### Task prompt
Keep the lines exact and the pictures out as you repeat the following listing.

### Data block

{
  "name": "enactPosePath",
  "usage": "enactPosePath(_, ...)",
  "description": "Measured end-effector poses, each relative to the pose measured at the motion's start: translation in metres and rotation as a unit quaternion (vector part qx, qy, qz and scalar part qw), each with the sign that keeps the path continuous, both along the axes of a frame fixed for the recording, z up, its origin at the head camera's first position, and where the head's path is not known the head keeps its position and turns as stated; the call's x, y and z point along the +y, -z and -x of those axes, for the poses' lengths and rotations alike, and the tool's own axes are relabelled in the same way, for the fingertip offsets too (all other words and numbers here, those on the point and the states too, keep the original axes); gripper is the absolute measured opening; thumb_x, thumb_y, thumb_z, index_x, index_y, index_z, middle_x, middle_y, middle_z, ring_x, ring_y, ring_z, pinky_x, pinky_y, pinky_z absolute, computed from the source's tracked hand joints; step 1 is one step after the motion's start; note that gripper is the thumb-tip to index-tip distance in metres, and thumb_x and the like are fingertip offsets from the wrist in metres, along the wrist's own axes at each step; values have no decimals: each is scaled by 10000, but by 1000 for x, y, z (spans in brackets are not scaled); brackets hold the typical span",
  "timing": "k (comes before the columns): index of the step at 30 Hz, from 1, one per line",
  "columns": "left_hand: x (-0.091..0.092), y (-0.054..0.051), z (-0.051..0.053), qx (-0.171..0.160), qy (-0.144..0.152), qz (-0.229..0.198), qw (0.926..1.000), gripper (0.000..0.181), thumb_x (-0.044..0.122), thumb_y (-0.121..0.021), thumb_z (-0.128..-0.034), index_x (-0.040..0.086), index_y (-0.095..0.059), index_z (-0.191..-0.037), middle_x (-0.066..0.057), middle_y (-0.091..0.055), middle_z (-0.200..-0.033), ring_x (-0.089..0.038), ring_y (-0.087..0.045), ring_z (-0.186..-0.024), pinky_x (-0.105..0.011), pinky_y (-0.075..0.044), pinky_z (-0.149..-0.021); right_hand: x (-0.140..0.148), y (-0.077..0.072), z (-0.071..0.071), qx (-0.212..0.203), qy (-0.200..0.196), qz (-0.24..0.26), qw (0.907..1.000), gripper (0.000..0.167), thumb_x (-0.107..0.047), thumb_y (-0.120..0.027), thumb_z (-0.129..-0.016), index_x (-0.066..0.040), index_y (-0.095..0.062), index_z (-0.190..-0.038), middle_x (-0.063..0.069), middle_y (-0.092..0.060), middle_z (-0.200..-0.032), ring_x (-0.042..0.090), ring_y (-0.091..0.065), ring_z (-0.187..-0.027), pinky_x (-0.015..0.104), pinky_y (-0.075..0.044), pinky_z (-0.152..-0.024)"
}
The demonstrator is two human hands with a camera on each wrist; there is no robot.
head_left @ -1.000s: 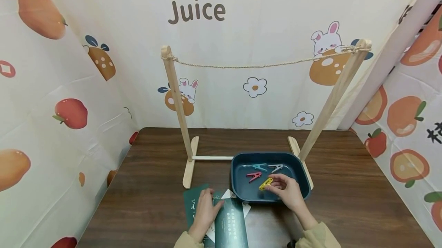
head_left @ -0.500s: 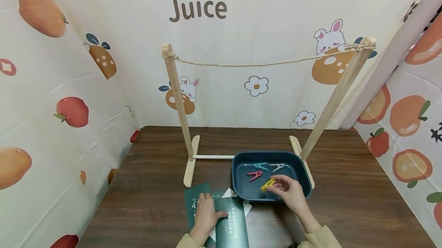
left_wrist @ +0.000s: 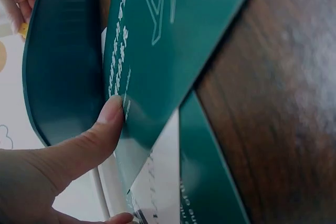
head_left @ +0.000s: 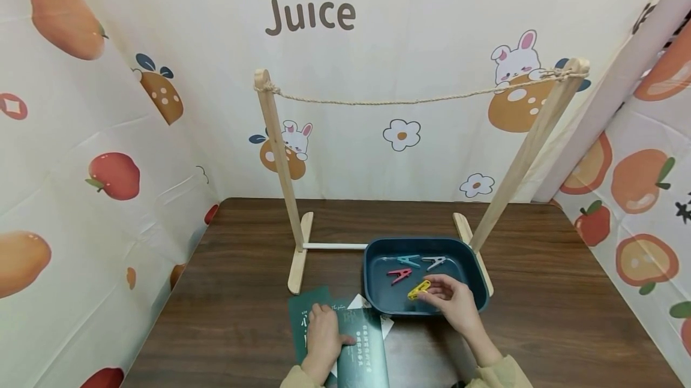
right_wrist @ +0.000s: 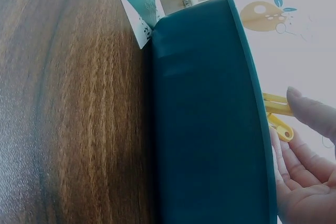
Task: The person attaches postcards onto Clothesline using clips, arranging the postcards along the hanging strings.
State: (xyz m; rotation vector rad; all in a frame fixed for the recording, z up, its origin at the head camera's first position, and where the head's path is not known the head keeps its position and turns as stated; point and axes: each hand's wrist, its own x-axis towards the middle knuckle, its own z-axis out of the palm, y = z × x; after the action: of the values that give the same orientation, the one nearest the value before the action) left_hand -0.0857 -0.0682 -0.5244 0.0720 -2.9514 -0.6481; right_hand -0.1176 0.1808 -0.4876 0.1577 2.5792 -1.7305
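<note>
Your right grip [head_left: 452,302] pinches yellow clip [head_left: 418,290]; left grip [head_left: 325,335] lies splayed on cards [head_left: 368,351]. Clip may drop if pinch slips

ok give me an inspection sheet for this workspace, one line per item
surface: brown wood-look table
job's things: yellow clip; blue clip, white clip and pink clip in tray; overlapping cards; wooden frame with rope
clutter: dark thing at the head view's bottom edge, too cut off to identify
left hand: on the cards
right hand: pinching yellow clip over tray
cables: nothing seen
surroundings: printed curtains
</note>
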Motion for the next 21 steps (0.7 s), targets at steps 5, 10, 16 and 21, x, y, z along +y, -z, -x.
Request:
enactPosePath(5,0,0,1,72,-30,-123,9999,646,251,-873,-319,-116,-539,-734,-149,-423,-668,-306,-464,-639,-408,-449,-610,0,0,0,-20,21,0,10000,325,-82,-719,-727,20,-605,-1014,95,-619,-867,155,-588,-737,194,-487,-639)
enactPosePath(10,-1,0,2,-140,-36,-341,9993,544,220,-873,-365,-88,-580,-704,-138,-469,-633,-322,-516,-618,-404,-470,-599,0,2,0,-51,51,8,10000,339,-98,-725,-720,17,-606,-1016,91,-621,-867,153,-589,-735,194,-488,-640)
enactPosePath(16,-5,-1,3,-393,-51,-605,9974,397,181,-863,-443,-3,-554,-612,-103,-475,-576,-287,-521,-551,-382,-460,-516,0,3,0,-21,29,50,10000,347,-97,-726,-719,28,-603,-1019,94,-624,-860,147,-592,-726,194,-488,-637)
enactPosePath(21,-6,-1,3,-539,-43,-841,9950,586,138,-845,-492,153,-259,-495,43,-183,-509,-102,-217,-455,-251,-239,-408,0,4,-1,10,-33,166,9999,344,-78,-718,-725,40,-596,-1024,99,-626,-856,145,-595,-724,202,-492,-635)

### Reply
{
  "name": "enactPosePath",
  "usage": "enactPosePath(_, ...)",
  "description": "Measured end-effector poses, each relative to the pose measured at the motion's start: translation in metres and rotation as a unit quaternion (vector part qx, qy, qz and scalar part qw), each with the sign that keeps the path continuous, both along the axes of a frame fixed for the recording, z up, its origin at the head camera's first position, and where the head's path is not known the head keeps its position and turns as stated; the call's x, y and z point along the +y, -z and -x of those axes, for the poses' lengths and rotations alike, and the tool's own axes are relabelled in the same way, for the fingertip offsets too (all other words and numbers here, those on the point and the states too, keep the original axes); gripper is the absolute measured opening; thumb_x, thumb_y, thumb_z, index_x, index_y, index_z, middle_x, middle_y, middle_z, ring_x, ring_y, ring_z, pinky_x, pinky_y, pinky_z absolute, computed from the source's tracked hand joints; step 1 is one step after the motion's start; note that gripper is the thumb-tip to index-tip distance in metres, and thumb_x and the like are fingertip offsets from the wrist in metres, along the wrist's own axes at each step; values have no decimals: each is scaled by 10000, but by 1000 for x, y, z (spans in brackets are not scaled); brackets hold the typical span",
  "timing": "k (comes before the columns): index of the step at 30 Hz, from 1, one per line",
  "columns": "left_hand: x (-0.091..0.092), y (-0.054..0.051), z (-0.051..0.053), qx (-0.171..0.160), qy (-0.144..0.152), qz (-0.229..0.198), qw (0.926..1.000), gripper (0.000..0.181), thumb_x (-0.044..0.122), thumb_y (-0.121..0.021), thumb_z (-0.128..-0.034), index_x (-0.040..0.086), index_y (-0.095..0.059), index_z (-0.191..-0.037), middle_x (-0.066..0.057), middle_y (-0.091..0.055), middle_z (-0.200..-0.033), ring_x (-0.089..0.038), ring_y (-0.087..0.045), ring_z (-0.186..-0.024), pinky_x (-0.105..0.011), pinky_y (-0.075..0.044), pinky_z (-0.149..-0.021); right_hand: x (-0.140..0.148), y (-0.077..0.072), z (-0.071..0.071), qx (-0.212..0.203), qy (-0.200..0.196), qz (-0.24..0.26), qw (0.907..1.000), gripper (0.000..0.167), thumb_x (-0.107..0.047), thumb_y (-0.120..0.027), thumb_z (-0.129..-0.016), index_x (-0.066..0.040), index_y (-0.095..0.062), index_z (-0.190..-0.038), middle_x (-0.063..0.069), middle_y (-0.092..0.060), middle_z (-0.200..-0.032), ring_x (-0.042..0.090), ring_y (-0.091..0.065), ring_z (-0.187..-0.027), pinky_x (-0.015..0.104), pinky_y (-0.075..0.044), pinky_z (-0.152..-0.024)"
}
The demonstrator is two human hands with a camera on each wrist; there is no robot.
head_left @ -1.000s: 
head_left @ -0.500s: 
left_wrist @ +0.000s: 
head_left @ +0.000s: 
right_wrist @ +0.000s: 
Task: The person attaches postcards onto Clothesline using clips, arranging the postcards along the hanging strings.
State: (xyz m; rotation vector rad; all in a frame fixed for the recording, z up, its origin at the head camera's first position, and where the head's path is not known the head keeps its position and turns as stated; point and axes: each hand's wrist, its own x-axis towards the middle knuckle, its own z-axis out of the palm, y = z × x; after the action: of the values that give the same orientation, the one nearest the value before the action) left_hand -0.0857 -0.0682 -0.5244 0.0720 -2.9514 -0.6481; right_hand -0.1176 0.1808 -0.4876 0.1577 2.5792 -1.7305
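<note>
Your right grip [head_left: 452,302] pinches yellow clip [head_left: 418,290]; left grip [head_left: 325,335] lies splayed on cards [head_left: 368,351]. Clip may drop if pinch slips

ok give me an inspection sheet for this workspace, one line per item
surface: brown wood-look table
job's things: yellow clip; blue clip, white clip and pink clip in tray; overlapping cards; wooden frame with rope
clutter: dark thing at the head view's bottom edge, too cut off to identify
left hand: on the cards
right hand: pinching yellow clip over tray
cables: nothing seen
surroundings: printed curtains
</note>
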Motion for the next 21 steps (0.7 s), targets at steps 5, 10, 16 and 21, x, y, z along +y, -z, -x.
Request:
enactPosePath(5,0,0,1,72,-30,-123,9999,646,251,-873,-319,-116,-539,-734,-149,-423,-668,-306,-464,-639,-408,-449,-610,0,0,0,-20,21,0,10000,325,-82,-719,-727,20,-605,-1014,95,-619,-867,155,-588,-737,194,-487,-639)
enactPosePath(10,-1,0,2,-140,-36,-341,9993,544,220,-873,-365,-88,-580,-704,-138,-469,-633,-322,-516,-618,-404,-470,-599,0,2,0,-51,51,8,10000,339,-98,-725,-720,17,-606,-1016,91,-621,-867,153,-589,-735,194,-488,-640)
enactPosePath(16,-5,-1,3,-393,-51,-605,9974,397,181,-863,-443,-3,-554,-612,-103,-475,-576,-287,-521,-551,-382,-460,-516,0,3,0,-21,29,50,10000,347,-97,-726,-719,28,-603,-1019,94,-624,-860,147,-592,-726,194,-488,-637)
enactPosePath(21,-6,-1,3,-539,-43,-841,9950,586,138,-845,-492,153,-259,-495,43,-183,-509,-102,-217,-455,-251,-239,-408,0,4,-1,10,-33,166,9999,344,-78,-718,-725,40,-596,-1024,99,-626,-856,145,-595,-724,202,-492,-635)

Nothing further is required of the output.